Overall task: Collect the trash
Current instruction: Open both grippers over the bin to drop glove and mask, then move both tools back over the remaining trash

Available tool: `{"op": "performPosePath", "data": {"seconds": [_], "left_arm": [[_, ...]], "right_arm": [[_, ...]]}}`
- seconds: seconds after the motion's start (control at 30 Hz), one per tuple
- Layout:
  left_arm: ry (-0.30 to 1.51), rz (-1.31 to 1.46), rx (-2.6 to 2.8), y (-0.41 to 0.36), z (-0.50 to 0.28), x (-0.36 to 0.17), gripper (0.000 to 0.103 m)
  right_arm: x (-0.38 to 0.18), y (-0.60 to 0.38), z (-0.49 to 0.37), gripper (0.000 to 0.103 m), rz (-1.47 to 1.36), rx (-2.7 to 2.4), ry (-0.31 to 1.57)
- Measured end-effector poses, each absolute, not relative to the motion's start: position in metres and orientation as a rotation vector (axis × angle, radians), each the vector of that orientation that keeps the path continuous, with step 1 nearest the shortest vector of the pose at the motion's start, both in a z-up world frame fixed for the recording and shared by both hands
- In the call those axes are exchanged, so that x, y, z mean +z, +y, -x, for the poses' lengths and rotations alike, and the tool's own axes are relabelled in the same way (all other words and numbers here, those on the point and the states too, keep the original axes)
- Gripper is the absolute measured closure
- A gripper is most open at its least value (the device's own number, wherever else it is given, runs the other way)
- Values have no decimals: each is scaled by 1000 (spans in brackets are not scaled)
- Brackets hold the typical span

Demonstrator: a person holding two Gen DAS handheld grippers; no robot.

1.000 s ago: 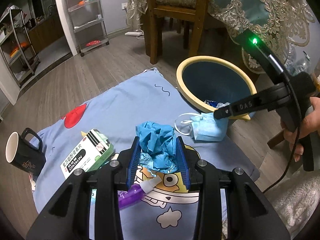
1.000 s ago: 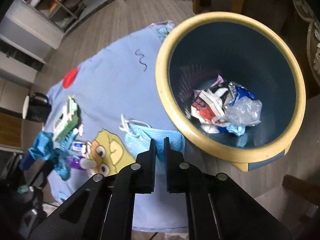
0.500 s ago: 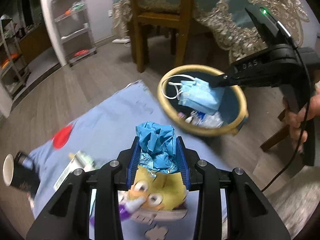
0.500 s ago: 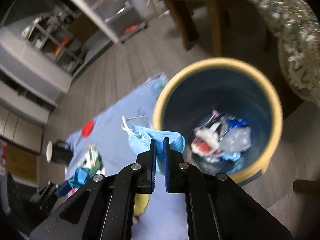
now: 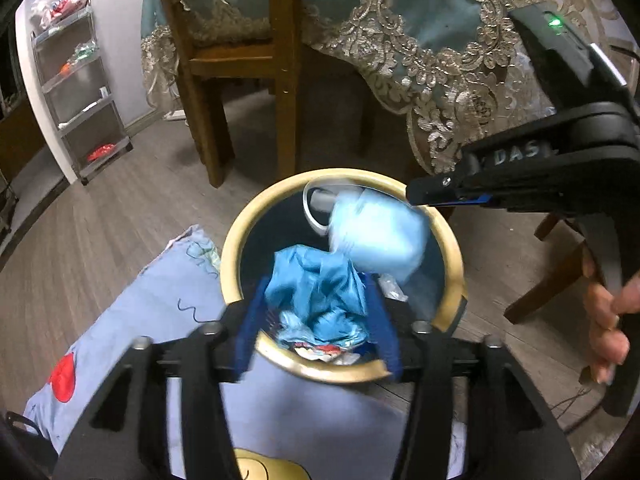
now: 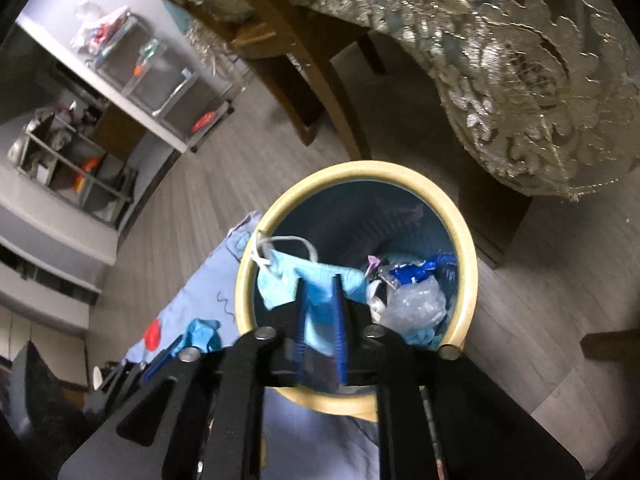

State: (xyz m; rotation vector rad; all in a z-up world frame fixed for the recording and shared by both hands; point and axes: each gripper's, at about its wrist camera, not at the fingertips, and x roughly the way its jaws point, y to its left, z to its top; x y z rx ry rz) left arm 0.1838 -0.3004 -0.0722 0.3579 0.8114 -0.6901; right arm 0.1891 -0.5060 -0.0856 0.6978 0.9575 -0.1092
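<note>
Both tools hung over the yellow-rimmed bin [image 5: 450,240], which stood on the wood floor [image 5: 120,208] at the far corner of the blue cartoon sheet [image 5: 132,320]. Nearest the left camera, the left tool [image 5: 318,312] was opening its jaws around a crumpled blue glove [image 5: 320,284]; the glove sat loosely between the blue pads, above the bin's mouth. Just beyond, the right tool [image 6: 320,312] was parting its jaws too, with a pale blue face mask [image 6: 280,280] between them and its white ear loop [image 6: 284,242] draped over the bin's near rim. Wrappers and a clear plastic bag [image 6: 416,304] lay at the bottom of the bin. A wooden chair [image 5: 240,60] and a lace-edged tablecloth [image 5: 440,60] stood behind. Doing the release well likely meant keeping each tool centred over the opening until its item fell free, since the mask's loop could snag on the rim.
</note>
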Motion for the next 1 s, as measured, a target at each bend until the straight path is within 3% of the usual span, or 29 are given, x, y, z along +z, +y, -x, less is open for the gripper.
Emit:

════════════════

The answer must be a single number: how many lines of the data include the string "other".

Answer space:
2